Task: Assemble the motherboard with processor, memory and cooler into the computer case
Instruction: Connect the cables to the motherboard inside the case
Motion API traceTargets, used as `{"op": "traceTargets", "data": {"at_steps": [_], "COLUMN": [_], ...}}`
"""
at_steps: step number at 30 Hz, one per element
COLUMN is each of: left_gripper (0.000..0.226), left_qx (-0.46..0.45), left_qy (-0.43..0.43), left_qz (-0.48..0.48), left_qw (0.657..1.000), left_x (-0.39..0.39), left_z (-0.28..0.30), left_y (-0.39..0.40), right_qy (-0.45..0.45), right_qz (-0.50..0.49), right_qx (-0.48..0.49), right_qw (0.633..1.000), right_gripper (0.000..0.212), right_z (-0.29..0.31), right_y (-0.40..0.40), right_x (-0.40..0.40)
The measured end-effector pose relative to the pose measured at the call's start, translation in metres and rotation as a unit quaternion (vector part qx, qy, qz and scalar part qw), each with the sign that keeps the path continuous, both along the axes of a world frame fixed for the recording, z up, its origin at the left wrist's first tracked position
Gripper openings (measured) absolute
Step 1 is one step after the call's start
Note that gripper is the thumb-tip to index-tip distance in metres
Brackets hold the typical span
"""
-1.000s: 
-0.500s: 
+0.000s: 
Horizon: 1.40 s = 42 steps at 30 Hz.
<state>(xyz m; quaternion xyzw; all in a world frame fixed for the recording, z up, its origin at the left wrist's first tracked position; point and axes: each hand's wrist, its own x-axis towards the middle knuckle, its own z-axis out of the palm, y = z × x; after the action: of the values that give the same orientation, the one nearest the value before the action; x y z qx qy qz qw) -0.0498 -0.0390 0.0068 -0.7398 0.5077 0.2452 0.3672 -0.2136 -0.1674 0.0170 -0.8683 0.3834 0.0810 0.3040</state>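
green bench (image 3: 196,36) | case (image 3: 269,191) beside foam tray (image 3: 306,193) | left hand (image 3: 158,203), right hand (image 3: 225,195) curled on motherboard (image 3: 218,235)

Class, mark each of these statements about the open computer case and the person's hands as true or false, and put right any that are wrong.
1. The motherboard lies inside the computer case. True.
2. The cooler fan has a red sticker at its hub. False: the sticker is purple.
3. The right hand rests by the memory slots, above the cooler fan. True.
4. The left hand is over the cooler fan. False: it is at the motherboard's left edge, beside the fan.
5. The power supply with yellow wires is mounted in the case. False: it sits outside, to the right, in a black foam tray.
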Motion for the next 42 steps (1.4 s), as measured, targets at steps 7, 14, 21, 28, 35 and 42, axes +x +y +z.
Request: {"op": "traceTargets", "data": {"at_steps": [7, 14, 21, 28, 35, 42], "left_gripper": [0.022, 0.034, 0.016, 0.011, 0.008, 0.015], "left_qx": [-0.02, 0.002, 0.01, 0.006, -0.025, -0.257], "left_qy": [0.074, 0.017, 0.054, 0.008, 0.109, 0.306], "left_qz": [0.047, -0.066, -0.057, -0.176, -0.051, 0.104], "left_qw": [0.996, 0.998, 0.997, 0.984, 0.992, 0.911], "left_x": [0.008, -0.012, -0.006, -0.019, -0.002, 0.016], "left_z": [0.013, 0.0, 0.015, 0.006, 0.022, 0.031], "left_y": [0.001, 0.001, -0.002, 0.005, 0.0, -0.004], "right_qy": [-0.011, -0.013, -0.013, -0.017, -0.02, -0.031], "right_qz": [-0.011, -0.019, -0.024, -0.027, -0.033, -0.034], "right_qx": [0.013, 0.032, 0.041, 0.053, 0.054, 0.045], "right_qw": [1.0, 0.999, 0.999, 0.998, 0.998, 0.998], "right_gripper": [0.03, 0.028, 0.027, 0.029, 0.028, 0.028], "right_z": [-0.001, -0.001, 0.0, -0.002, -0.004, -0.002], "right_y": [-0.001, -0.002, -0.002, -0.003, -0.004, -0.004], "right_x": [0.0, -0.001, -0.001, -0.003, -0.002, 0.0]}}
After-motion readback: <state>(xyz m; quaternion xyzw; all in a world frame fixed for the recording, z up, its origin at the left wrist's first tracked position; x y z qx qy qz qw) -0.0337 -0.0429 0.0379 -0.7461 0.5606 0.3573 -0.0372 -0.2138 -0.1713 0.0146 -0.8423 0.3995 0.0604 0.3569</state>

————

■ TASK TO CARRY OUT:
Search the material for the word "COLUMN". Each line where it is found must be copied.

■ YOUR RESPONSE:
Motion API traceTargets, used as `{"op": "traceTargets", "data": {"at_steps": [_], "COLUMN": [_], ...}}`
COLUMN is each of: left_gripper (0.000..0.226), left_qx (-0.46..0.45), left_qy (-0.43..0.43), left_qz (-0.48..0.48), left_qw (0.657..1.000), left_x (-0.39..0.39), left_z (-0.28..0.30), left_y (-0.39..0.40), right_qy (-0.45..0.45), right_qz (-0.50..0.49), right_qx (-0.48..0.49), right_qw (0.633..1.000), right_gripper (0.000..0.212), right_z (-0.29..0.31), right_y (-0.40..0.40), right_x (-0.40..0.40)

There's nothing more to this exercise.